No doubt it’s possible to build a simple web browser that gets some 50% of the job done and could serviceabley display some websites.

However there would a very very long tail of detail and nuance and edge cases that would be very very hard to catch up.

This is why you should use Firefox and we should never lose Firefox.

If you don’t follow it closely, the pace of new feature development in web browsers is stunning. There is a huge amount of new stuff going in constantly.

I’m not knocking this project….. developers can build whatever they like. I’m just observing that the web browser is already the Pyramids of Giza or some other such gigantic human endeavor.

3 comments

It's been a while since I had a need to know, but Firefox is certainly over 20 million lines of code by now. The web platform has a lot of features to support, both standardized and proprietary, and it needs to also work when web authors mis-write their sites and apps. (Forgot to close that tag, Firefox still works, that kind of stuff.)

What are the chances that a group of people come together to build another 20 million line browser? I'm with you in thinking not great. I'm also with you in supporting Firefox. That shouldn't be surprising as I'm one of the guys that started Firefox back in 2002 at Netscape when I was a member of staff@mozilla.org

I thank you for your service!
Ladybird is doing an excellent job of demonstrating that the putative unreproducible complexity of the modern web browser is just FUD.

I'm glad they didn't listen to all the people repeating the conventional wisdom that writing a modern web engine from scratch is impossible. Success is the best proof.

Use it for a week. It's not really a complete web browser, IMO, kind of like trying to navigate a massive Microsoft Office document repository with Open Office in 2004.
It isn't finished, that's true. But my bet is that at some point it will be.
But is it really necesary to use the such a bloated piece of software as a web browser? i think it would be better to discard the whole web and replace it with the gemini protocol.

It can do 99.99% of what you use the web for with less resource usage. you can implement your own gemini client in 100 lines of code.

For the remainder 0.01% of stuff, use a dedicated application. Dont trust it? Use it with docker or similar.

As far as Im concerned all the browser bloat is worse than useless. Much of it is just to spy on you. Im sure these dedicated spying apps, you call web browsers, are deliberately full of security holes so they can upload your data to their servers

The web browser is one of humanities greatest achievements and I don't mean that ironically.

The more you understand about the modern web browser and how stunningly powerful it is, the more you should be amazed.

And far from bloated, the modern web browser is trim and fast given the unbelievable feature range.
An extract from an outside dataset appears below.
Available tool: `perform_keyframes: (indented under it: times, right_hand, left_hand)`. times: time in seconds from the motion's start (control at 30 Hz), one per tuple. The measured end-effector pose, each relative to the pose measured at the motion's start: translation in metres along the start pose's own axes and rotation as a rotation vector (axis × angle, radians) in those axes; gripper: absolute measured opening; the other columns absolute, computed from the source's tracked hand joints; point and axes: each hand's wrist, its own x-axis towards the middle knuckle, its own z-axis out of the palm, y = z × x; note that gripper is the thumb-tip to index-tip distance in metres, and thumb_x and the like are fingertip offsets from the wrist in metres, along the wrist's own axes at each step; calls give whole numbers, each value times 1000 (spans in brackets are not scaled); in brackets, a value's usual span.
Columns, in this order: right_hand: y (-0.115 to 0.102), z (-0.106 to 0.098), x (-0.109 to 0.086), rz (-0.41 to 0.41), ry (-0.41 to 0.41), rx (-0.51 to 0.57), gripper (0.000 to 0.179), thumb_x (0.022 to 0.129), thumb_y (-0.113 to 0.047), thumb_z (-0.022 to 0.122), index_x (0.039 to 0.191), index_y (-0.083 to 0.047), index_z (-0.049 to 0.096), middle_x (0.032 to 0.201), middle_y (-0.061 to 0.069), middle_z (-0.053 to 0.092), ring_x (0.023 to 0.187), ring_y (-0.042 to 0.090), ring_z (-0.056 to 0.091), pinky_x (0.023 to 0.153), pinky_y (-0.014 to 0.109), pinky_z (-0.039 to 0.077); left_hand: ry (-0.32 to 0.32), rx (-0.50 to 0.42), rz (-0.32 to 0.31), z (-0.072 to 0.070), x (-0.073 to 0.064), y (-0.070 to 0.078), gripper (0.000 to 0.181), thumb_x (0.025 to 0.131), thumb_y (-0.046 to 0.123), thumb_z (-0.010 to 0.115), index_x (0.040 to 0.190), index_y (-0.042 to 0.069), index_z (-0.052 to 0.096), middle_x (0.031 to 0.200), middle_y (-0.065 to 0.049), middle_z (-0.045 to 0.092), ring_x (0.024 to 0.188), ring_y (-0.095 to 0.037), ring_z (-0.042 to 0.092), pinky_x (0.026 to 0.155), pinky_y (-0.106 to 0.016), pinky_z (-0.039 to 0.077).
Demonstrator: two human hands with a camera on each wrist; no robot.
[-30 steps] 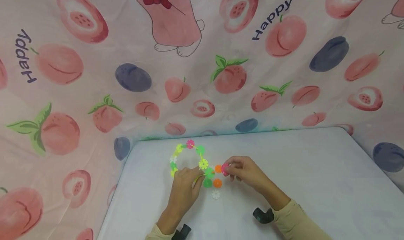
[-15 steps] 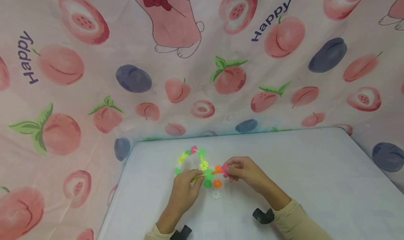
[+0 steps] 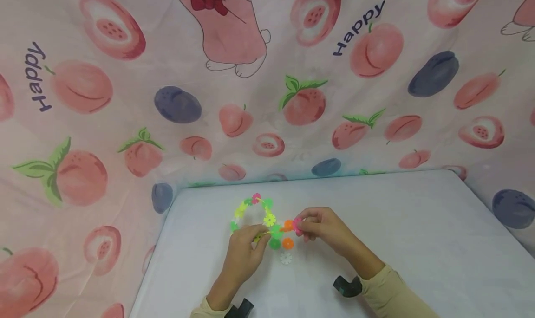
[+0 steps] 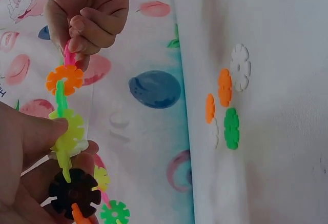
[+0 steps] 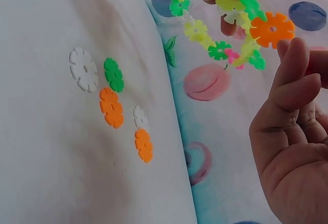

And if you don't trust something you're free not to use it.

When I see Chrome or Firefox and I deeply gladdened.

Go back 25 years and any time you wanted to do something at the user interface in any context it was hard and glitchy and maybe couldn't be done at all. Want to do something in a user interface today? Chances are the browser can do it.

Truly breathtakingly beautiful and powerful software and I love it.